This week, the Museé Picasso in Paris has presented an international program of exhibitions focused on the Pablo Picasso’s relationship to the Mediterranean region.
60 museums from Spain, France, Italy, Greece, Cyprus, Malta, Morocco, and Turkey will participate in this major initiative, called “Picasso-Méditerranée 2017-2019,” which will launch in April this year and will run until 2019, according to El País.
“It’s a collective project to celebrate Picasso in a new, kaleidoscopic way, advocating for dialogue between the Mediterranean’s shores—not hierarchically, but instead in a way that represents the identity of every museum,” Laurent Le Bon, director of the Museé Picasso in Paris, said this past Monday, when the project was presented at a conference at the museum.
“It’s often the case, with Picasso that we think we know everything about him, but there is still a lot left to say. Just like the Roman God Janus, Picasso always ends up showing that he has two sides—light and shadow,” added Le Bon, who spearheaded the project.
The first exhibition will launch on April 9 in Naples, at the at the Capodimonte Museum. The show will explore Picasso’s first trip to Italy, when he met his first wife, Olga Khokhlova, a Russian ballerina. It will focus on the legendary backdrop that Picasso created in 1917 for Parade, the famed ballet created by Erik Satie and Jean Cocteau for Sergei Diaghilev’s Ballets Russes.
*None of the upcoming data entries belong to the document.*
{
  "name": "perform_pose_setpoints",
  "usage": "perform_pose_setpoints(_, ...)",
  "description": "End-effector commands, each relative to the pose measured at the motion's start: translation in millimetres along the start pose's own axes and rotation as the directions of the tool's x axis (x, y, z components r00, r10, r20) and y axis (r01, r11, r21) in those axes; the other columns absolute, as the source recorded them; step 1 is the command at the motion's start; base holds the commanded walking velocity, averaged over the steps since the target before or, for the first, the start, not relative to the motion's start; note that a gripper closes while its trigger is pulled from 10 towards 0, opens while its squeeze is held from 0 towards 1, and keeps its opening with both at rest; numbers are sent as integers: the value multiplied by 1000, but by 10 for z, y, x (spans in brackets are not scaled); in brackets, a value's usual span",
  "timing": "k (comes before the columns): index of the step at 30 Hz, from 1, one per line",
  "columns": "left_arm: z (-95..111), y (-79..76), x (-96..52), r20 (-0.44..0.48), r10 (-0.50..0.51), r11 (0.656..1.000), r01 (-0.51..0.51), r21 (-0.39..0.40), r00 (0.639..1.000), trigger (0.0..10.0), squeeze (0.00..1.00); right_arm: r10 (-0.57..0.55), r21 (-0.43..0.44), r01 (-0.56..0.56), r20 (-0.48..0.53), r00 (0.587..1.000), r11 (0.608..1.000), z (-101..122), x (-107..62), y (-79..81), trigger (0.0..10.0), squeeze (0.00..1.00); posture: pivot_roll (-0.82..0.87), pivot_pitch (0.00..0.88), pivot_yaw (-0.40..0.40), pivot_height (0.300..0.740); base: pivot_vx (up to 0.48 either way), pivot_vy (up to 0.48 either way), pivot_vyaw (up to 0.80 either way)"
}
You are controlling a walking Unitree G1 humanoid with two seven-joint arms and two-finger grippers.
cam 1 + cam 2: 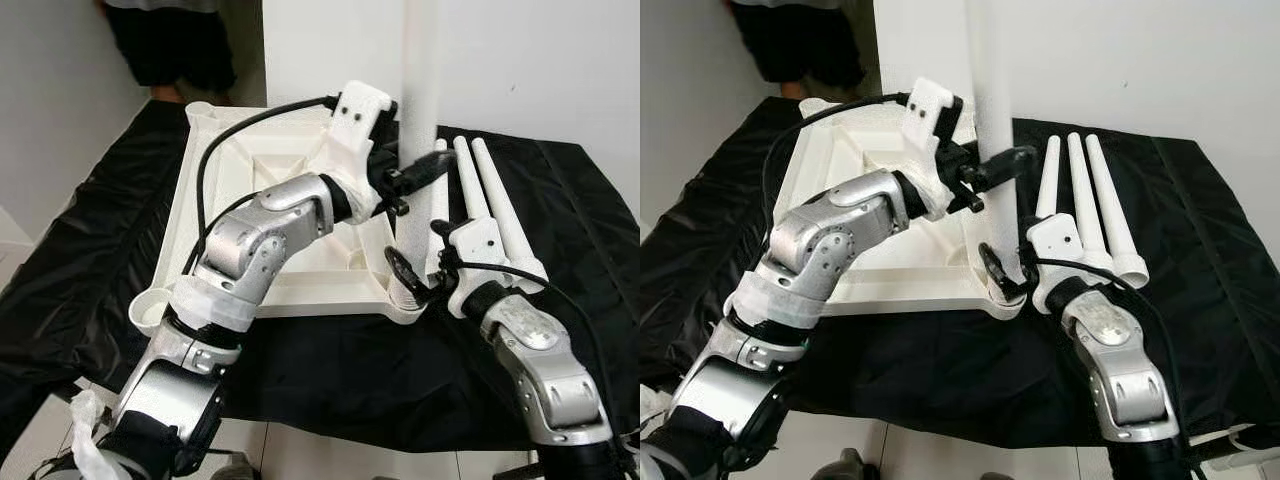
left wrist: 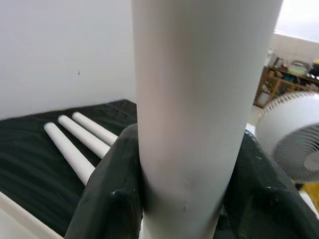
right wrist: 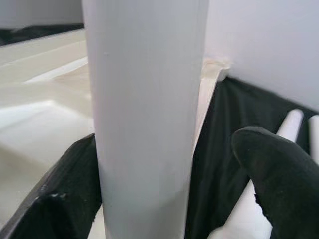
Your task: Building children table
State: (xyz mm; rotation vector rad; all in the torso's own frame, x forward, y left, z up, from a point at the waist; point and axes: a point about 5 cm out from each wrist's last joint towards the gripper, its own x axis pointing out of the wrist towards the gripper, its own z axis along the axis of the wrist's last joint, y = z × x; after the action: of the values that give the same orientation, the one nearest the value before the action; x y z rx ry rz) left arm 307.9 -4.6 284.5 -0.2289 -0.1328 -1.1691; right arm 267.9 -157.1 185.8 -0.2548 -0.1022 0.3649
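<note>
The white tabletop (image 1: pixel 235 190) lies upside down on a black cloth. One white leg (image 1: pixel 418 100) stands upright in the socket at its near right corner. My left gripper (image 1: pixel 418 182) is shut on this leg partway up; its fingers (image 2: pixel 107 199) press both sides. My right gripper (image 1: pixel 408 278) sits low around the leg's base, open. One of its fingers (image 3: pixel 65 199) touches the leg and the other finger (image 3: pixel 279 169) stands off with a gap. Three spare legs (image 1: pixel 482 200) lie side by side on the cloth, right of the tabletop.
The black cloth (image 1: pixel 340 370) covers the work surface, whose near edge drops to a pale floor. A person (image 1: pixel 170 45) stands at the far left. A white wall (image 1: pixel 530 60) rises behind. A white fan (image 2: pixel 294 144) stands off to one side.
</note>
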Motion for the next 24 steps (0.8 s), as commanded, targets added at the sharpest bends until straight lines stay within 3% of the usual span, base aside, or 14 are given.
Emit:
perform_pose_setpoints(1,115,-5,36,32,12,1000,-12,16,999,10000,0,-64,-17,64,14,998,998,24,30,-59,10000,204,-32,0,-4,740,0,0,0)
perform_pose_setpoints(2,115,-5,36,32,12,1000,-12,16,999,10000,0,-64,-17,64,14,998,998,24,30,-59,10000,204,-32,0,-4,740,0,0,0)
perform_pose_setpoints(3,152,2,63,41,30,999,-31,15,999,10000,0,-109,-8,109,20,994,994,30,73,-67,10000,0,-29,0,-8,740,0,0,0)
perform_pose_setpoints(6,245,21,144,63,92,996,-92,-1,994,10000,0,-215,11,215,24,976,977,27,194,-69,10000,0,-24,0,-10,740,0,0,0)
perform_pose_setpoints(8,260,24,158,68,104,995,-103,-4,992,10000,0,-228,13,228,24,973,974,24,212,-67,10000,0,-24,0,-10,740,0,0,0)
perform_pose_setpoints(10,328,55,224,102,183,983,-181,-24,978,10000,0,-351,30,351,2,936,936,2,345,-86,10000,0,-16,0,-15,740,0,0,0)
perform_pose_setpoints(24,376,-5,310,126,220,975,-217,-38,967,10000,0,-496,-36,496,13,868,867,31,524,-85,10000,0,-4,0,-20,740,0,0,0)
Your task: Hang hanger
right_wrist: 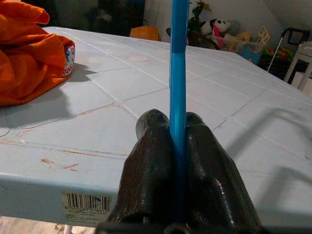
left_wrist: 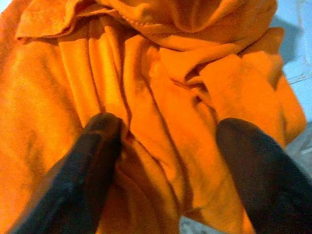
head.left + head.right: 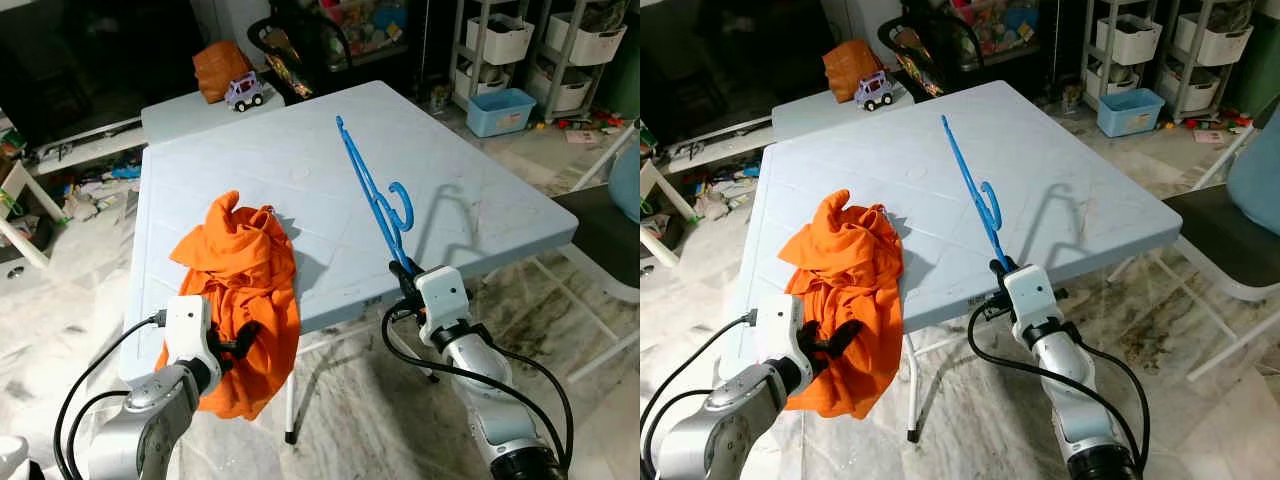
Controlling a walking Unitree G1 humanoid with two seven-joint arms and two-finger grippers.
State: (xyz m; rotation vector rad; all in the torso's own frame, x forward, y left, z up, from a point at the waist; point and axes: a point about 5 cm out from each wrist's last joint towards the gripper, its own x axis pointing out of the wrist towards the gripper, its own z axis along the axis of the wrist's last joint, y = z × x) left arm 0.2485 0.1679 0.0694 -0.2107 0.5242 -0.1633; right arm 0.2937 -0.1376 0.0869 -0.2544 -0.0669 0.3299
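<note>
A blue plastic hanger (image 3: 372, 190) slants up over the pale blue table (image 3: 300, 160), its hook (image 3: 402, 205) pointing right. My right gripper (image 3: 405, 272) is shut on the hanger's lower end at the table's front edge; in the right wrist view the blue bar (image 1: 178, 97) runs between the closed fingers (image 1: 156, 161). An orange shirt (image 3: 240, 270) lies crumpled on the table's front left, draping over the edge. My left gripper (image 3: 240, 338) is open against the hanging cloth, with its fingers (image 2: 87, 170) spread over orange folds (image 2: 161, 97).
A toy car (image 3: 244, 92) and an orange bag (image 3: 220, 68) sit at the table's far end. A grey chair (image 3: 605, 225) stands to the right. Shelves with white bins (image 3: 500, 38) and a blue tub (image 3: 500, 110) are behind. Marble floor surrounds the table.
</note>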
Shortly after, on April 19, a show exploring the intense relationship between Picasso and and his models will open at the Mohamed VI Museum in Rabat, Morocco.
The first exhibition to take place in Picasso’s native Spain will come in May. A display tackling the artist’s relationship with photography, organized in collaboration with Spanish photographer Joan Fontcuberta, will open at the Picasso Museum in Buitrago del Lozoya, a small town north of Madrid, which houses a collection of drawings, ceramics, prints, and books assembled by Picasso’s friend and barber, Eugenio Arias.
A total of 12 Spanish museums are participating in “Picasso-Méditerranée 2017-2019,” including the Picasso museums in Barcelona and Málaga, and the Museo Reina Sofía in Madrid, which will close the cycle in 2019 with an exhibition about Picasso’s time in Gósol, a town in Catalonia where he lived in 1906, a formative year that was key in his development as an artist.